By: Michael D. Barr, Flinders University

Singapore’s People’s Action Party (PAP) government took an unusual approach to selling its messages in 2016. It packaged almost everything as a defence.

The government maintained that Prime Minister Lee Hsien Loong’s fainting spell in the middle of his National Day Rally Speech does not raise concerns about his health. There is no crisis in the leadership succession, despite all the open speculation. Deputy Prime Minister Tharman Shanmugaratnam is definitely not interested in becoming prime minister — and certainly not as part of a move against his fainting boss. And Lee Hsien Loong is definitely not building either a Lee-family dynasty or a cult around the memory of his father, no matter what his sister, Lee Wei Ling, says on social media and in the press.

The prime minister also reassured voters that the Singapore economy ‘is not in a crisis’. So when Finance Minister Heng Swee Keat (aged 54) collapsed due to a stroke during a Cabinet meeting in May, it obviously had nothing to do with the stress of his portfolio.

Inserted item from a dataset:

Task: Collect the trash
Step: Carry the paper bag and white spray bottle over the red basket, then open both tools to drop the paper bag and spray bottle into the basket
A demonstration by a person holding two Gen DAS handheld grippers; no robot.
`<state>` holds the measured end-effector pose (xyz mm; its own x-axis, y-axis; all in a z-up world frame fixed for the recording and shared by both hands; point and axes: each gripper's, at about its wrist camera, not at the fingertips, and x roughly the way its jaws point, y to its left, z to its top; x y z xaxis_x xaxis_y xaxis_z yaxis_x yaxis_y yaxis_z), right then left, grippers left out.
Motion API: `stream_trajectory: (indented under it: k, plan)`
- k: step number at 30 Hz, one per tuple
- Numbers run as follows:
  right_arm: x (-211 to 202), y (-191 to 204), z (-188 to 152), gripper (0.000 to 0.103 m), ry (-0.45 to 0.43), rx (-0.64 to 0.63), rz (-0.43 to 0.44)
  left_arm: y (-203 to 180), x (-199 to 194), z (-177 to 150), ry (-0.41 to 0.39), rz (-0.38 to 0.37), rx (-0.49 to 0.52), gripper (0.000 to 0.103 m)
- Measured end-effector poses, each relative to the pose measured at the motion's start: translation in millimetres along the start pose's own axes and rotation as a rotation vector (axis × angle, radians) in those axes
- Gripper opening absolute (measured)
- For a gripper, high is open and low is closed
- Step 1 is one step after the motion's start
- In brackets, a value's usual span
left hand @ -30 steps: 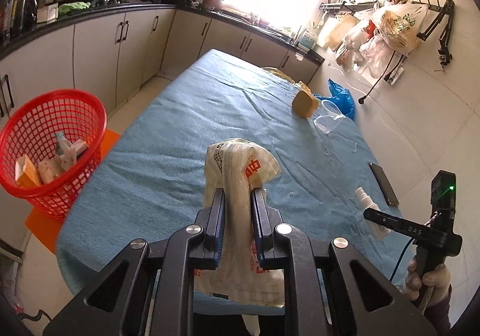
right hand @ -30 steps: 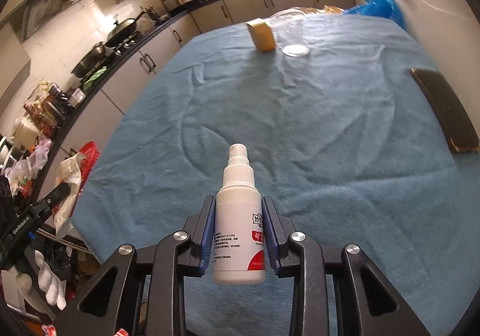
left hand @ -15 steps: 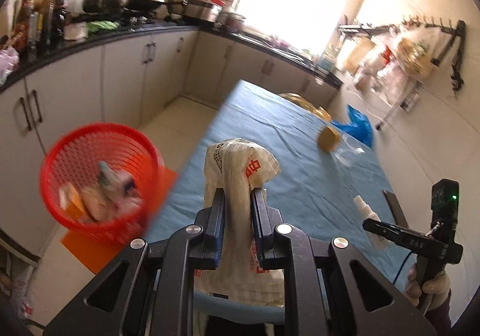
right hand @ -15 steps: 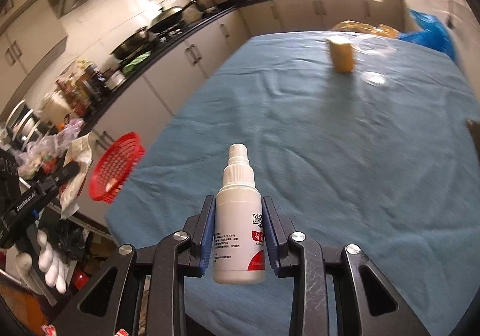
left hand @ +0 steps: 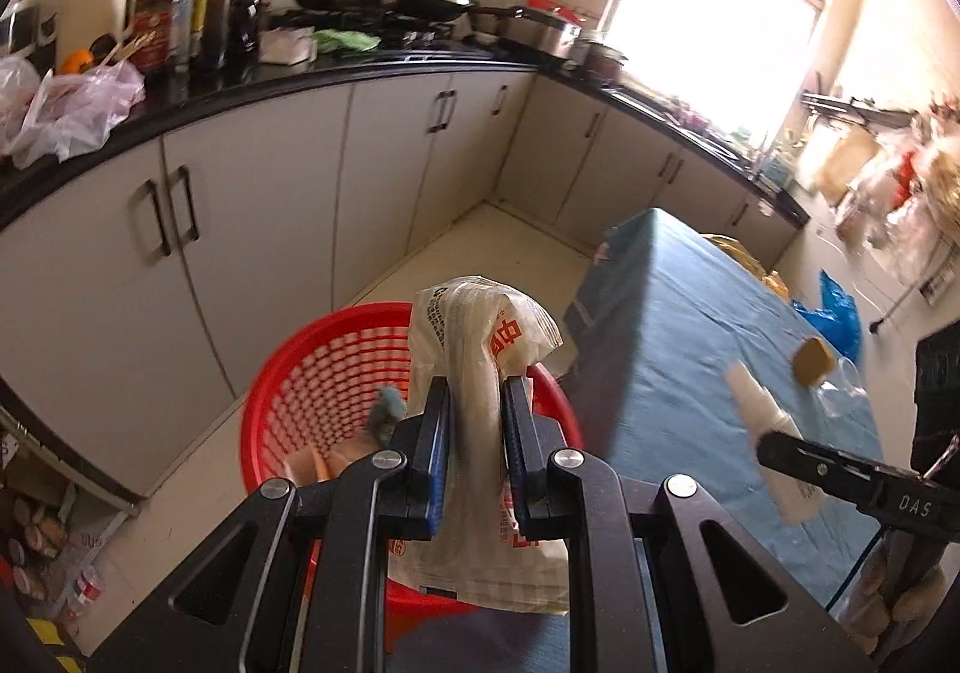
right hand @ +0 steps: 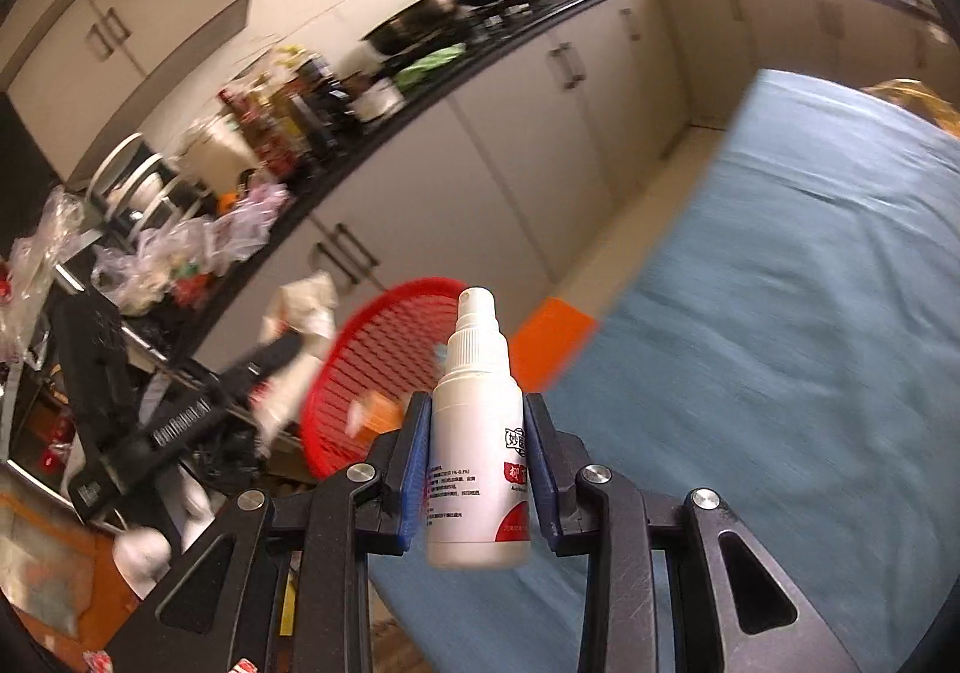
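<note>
Left gripper [left hand: 474, 415] clamped on wrapper [left hand: 480, 337] above red basket [left hand: 312, 373], right gripper [right hand: 477, 445] clamped on spray bottle [right hand: 477, 433] near table [right hand: 810, 283] edge; best centred over basket before opening, one at a time.

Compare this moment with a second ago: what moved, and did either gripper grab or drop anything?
Both grippers swung off the blue table toward the red basket; it now sits right under the left gripper and just ahead of the right gripper. Nothing was grabbed or dropped: the left stays clamped on the plastic bag, the right on the spray bottle.
</note>
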<state>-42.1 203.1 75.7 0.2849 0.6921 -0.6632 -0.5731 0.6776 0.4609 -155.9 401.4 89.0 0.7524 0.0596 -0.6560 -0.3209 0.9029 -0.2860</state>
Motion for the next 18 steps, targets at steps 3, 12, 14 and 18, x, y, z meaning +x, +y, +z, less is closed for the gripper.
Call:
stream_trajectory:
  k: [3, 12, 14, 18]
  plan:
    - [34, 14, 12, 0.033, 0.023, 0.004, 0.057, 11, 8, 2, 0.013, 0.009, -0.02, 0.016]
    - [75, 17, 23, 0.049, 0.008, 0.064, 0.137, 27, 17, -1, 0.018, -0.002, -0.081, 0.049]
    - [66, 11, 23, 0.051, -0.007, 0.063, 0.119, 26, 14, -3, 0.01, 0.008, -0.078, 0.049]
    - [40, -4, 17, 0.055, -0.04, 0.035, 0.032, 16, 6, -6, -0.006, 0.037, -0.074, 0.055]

According to the ruling party, the strengthening of the contempt of court laws and penalties are not designed to intimidate critics, political opposition activists have not been persecuted and there are no partisan double standards in administering the law. It just so happens that when two opposition activists breached the Parliamentary Elections Act it was a completely different situation to the occasions when government members of parliament — notably Tin Pei Ling and Vivian Balakrishnan — did the same thing.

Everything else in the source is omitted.